By Jeff Suchocki, CFA
Adoption of ASC 842 – Lease Accounting is mandatory for all private companies for fiscal years beginning after December 15, 2021. To comply with this mandatory adoption requirement, a privately held, clinical stage biotech company needed to understand a reasonable discount rate for multiple lease agreements. The company requested an estimated borrowing rate from its bankers to serve as a proxy for the discount rate. However, the company’s auditors did not believe that this solution was adequate to comply with ASC 842 and requested that the company obtain a more robust analysis.
RNA conducted an analysis to determine an incremental borrowing rate (“IBR”) that suited the company’s profile. In this case, multiple IBRs were required to serve as the discount rate across a number of distinct lease agreements when performing various present value calculations. The present value of the various lease agreements is needed in order to determine the fair value of the company’s liability under ASC 842.

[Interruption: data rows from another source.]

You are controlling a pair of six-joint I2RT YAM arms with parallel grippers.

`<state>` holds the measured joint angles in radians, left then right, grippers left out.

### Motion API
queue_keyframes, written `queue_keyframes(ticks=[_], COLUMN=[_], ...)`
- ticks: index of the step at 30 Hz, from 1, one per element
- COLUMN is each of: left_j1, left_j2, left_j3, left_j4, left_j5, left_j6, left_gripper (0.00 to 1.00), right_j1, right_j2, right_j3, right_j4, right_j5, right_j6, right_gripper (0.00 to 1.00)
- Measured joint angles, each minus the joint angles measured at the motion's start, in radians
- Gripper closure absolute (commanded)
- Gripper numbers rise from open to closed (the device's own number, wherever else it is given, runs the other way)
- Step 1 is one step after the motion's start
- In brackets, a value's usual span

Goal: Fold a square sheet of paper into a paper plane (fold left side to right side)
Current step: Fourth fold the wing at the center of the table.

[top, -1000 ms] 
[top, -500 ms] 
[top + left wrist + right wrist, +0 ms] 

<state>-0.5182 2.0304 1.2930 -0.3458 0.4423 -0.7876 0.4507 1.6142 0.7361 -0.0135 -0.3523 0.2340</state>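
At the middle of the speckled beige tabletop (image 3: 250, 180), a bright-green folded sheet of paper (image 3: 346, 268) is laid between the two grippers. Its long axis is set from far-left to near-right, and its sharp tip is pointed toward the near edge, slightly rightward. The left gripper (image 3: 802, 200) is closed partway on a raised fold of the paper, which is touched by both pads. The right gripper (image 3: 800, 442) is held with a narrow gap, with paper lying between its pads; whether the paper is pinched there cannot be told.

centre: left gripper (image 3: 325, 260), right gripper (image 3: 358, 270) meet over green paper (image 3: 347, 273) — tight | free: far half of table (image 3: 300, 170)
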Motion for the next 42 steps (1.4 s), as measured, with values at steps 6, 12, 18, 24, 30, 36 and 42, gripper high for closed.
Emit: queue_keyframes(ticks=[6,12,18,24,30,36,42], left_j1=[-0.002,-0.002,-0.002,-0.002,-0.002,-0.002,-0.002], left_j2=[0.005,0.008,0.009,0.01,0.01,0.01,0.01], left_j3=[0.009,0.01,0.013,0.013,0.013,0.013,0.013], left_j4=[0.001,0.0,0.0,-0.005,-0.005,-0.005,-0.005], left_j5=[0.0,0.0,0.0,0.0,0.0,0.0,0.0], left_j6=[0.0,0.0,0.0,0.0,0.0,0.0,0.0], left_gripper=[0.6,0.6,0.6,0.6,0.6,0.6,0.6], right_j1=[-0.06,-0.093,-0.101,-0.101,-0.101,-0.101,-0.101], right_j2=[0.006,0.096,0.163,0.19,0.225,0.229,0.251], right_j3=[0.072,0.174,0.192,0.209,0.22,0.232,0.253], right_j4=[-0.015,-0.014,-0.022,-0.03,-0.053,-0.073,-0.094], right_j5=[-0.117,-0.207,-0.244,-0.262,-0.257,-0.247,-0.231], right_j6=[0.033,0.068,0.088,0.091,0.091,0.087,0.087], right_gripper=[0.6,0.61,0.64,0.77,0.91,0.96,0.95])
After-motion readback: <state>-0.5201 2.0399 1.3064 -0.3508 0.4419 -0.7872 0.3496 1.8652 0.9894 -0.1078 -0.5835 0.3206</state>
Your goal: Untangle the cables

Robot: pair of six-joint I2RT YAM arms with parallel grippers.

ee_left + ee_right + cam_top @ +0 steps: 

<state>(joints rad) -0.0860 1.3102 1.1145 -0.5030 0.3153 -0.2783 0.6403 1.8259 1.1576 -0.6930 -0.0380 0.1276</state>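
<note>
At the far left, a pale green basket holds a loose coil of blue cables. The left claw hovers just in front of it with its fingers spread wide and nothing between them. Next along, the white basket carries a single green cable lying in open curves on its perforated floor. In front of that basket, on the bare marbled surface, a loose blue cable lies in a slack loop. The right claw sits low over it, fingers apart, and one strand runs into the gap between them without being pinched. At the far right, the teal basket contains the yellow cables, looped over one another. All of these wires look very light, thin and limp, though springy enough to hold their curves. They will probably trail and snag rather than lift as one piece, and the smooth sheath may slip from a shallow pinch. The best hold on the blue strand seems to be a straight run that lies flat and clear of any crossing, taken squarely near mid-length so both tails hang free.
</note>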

To start, we analyzed dozens of comparable venture debt financings for companies in the biotech and life sciences industry. We further selected a subset of the venture debt financings for more detailed analysis based on the similarity in stage of the product development lifecycle of the underlying comparable companies to that of the subject company. These venture debt deals included ranges for term to maturity, principal amount, interest rate, warrant coverage, closing fees and final payment fees.
RNA adjusted each comparable venture debt deal’s base interest rate for term to maturity, financing initiation timing (relative to the valuation date), and for venture debt deal specific warrant coverage, final payment fees and closing fees to estimate a normalized comparable interest rate on a standard term loan equal to each of the subject company’s lease terms. We further calculated estimated normalized implied internal rates of return on each of the selected comparable venture debt deals based on careful detailed reviews of related public disclosures contained in various SEC filings, press releases, and other publicly available information.
After careful consideration, RNA was able to select appropriate IBRs that matched the company’s risk profile and the term of each lease that were subsequently deemed acceptable by the company’s auditors in meeting the standards required by ASC 842.